Jatenzo has no role in this practice. It was not designed for it, has not been tested for it, and the capsule doses available (158 mg, 198 mg, 237 mg) are orders of magnitude higher than what any legitimate delayed puberty protocol would consider in a young adolescent, let alone a pre-pubertal child.
Accidental Pediatric Exposure: Recognition and Response
The more clinically relevant scenario for children under 12 is not intentional prescribing but accidental exposure. While Jatenzo's oral route makes gel-transfer exposure impossible, a caregiver's capsule left within a child's reach represents a potential ingestion exposure.
Clinical Signs of Accidental Androgen Exposure
The Endocrine Society's clinical practice guideline on androgen use notes that signs of androgen excess in pre-pubertal children appear within days to weeks of significant exposure. [8] These include:
- Rapid onset of pubic or axillary hair
- Penile enlargement in boys or clitoral enlargement in girls
- Acne on the face, chest, or back
- Acceleration in linear growth velocity
- Aggressive or mood-altered behavior
Any child presenting with these signs should trigger an immediate history review of caregiver medications.

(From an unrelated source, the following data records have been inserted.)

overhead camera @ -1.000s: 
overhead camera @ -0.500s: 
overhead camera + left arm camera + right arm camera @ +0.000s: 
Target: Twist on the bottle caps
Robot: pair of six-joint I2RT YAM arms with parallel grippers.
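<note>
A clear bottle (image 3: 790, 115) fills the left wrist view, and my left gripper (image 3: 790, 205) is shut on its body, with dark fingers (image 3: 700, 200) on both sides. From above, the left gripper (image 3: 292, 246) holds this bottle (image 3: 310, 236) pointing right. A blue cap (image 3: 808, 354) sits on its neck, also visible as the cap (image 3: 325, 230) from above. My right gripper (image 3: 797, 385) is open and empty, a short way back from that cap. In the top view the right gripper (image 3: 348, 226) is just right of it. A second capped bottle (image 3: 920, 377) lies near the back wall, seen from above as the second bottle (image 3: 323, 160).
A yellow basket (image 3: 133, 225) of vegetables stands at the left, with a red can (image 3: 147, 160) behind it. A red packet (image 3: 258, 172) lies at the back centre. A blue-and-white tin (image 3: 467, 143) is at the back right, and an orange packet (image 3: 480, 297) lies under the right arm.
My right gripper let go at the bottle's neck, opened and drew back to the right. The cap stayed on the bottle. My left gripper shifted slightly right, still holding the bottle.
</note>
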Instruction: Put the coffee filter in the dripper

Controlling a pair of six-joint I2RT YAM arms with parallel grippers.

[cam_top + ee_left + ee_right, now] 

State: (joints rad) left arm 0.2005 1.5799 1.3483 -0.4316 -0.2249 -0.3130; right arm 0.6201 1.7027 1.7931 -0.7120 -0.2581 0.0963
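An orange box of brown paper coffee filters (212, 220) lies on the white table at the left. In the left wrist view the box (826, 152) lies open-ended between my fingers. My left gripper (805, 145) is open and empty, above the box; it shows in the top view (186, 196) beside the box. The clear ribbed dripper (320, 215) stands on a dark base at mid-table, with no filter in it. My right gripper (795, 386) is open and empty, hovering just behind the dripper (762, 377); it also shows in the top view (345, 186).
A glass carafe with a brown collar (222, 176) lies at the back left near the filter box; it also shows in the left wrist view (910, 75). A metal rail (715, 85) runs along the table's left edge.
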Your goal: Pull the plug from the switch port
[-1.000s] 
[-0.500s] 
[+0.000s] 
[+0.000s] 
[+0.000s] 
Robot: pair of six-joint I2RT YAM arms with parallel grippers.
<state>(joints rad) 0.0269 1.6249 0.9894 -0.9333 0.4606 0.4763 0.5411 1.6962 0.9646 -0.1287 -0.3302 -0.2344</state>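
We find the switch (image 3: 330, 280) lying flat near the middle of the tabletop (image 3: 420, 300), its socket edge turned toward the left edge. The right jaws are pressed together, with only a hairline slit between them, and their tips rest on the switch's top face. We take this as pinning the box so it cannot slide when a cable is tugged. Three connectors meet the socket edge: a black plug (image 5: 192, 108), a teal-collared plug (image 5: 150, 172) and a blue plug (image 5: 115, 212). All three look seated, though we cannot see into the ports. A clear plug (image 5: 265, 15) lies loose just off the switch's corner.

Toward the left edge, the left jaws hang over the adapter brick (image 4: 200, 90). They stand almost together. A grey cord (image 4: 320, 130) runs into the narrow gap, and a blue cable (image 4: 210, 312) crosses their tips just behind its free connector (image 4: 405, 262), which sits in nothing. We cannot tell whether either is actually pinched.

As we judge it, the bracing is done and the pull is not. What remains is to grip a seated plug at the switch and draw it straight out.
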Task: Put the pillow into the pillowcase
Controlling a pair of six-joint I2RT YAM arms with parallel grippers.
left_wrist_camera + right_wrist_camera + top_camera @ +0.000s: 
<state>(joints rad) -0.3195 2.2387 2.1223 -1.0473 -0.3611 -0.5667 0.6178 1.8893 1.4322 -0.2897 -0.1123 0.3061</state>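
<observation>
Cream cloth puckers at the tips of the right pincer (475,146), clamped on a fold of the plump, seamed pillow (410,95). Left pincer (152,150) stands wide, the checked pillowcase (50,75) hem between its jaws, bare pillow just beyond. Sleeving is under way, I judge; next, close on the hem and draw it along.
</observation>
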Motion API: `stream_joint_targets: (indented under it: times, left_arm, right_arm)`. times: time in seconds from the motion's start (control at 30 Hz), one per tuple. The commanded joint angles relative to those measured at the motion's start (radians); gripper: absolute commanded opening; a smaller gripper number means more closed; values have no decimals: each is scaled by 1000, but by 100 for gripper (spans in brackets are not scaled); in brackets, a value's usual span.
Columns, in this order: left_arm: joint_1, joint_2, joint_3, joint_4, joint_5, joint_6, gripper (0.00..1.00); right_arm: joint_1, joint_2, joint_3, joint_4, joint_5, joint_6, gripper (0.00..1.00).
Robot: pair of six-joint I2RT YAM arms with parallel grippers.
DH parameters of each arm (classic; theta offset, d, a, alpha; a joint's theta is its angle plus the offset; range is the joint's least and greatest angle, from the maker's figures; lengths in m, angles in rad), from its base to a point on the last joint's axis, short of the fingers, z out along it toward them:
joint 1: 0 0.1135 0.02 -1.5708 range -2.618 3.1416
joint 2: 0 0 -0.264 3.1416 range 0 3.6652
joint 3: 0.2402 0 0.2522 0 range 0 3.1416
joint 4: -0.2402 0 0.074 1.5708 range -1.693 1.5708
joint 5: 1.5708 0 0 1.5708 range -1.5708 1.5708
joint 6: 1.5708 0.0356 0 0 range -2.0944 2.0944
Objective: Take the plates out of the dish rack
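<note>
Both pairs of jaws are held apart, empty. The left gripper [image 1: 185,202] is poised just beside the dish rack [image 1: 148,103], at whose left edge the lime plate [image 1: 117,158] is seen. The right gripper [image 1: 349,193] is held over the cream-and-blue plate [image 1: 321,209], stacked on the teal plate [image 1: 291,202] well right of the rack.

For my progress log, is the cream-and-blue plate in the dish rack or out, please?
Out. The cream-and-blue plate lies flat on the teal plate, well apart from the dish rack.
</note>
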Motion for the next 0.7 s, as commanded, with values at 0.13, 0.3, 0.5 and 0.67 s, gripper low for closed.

Emergency and Monitoring Response
If a child under 12 is suspected to have ingested testosterone undecanoate, poison control (1-800-222-1222 in the US) should be contacted immediately. Clinical evaluation should include serum total testosterone, LH, FSH, estradiol, bone age X-ray (left wrist and hand), and a full height/weight growth chart review. [8]
Accidental single-dose ingestion may not produce lasting effects, but prolonged or repeated exposure requires urgent pediatric endocrinology consultation to assess HPG axis suppression and bone age advancement.
A staged response framework for clinicians:
- Confirm exposure history and estimate total androgen dose.
- Obtain testosterone, LH, FSH, estradiol, and DHEAS within 24 hours.
- Order bone age X-ray (left hand/wrist, Greulich-Pyle method) at baseline.
- Refer to pediatric endocrinology within 1 to 2 weeks.
- Repeat bone age X-ray at 6 months if baseline was advanced for chronological age.
- Counsel caregivers on secure medication storage to prevent recurrence.
Regulatory and Guideline Context
Endocrine Society Position
The 2018 Endocrine Society Clinical Practice Guideline on testosterone therapy in men states: "We recommend against testosterone therapy in men with...age less than 18 years." [8] The same guideline, authored by Shalender Bhasin et al., underscores that pediatric testosterone use is restricted to narrow indications managed exclusively by pediatric endocrinologists, using formulations and doses supported by trial data, none of which include Jatenzo.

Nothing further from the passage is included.